What is needed:
Copy precisely the first line of the material below and every later line, stopping with the line that contains "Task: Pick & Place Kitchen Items".

↓↓↓

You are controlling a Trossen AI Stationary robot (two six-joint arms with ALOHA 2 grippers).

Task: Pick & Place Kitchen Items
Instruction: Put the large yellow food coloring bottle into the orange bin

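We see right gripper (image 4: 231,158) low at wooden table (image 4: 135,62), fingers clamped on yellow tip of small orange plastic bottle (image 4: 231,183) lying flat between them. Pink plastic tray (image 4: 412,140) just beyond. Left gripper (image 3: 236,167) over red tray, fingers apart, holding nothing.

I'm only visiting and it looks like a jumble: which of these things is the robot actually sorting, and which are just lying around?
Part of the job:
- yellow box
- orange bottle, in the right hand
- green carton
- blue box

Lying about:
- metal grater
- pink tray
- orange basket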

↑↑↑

Solution for this problem:
You are controlling a Trossen AI Stationary robot (two six-joint arms with ALOHA 2 grippers).

Task: Pick & Place Kitchen Items

The response is complete as it stands.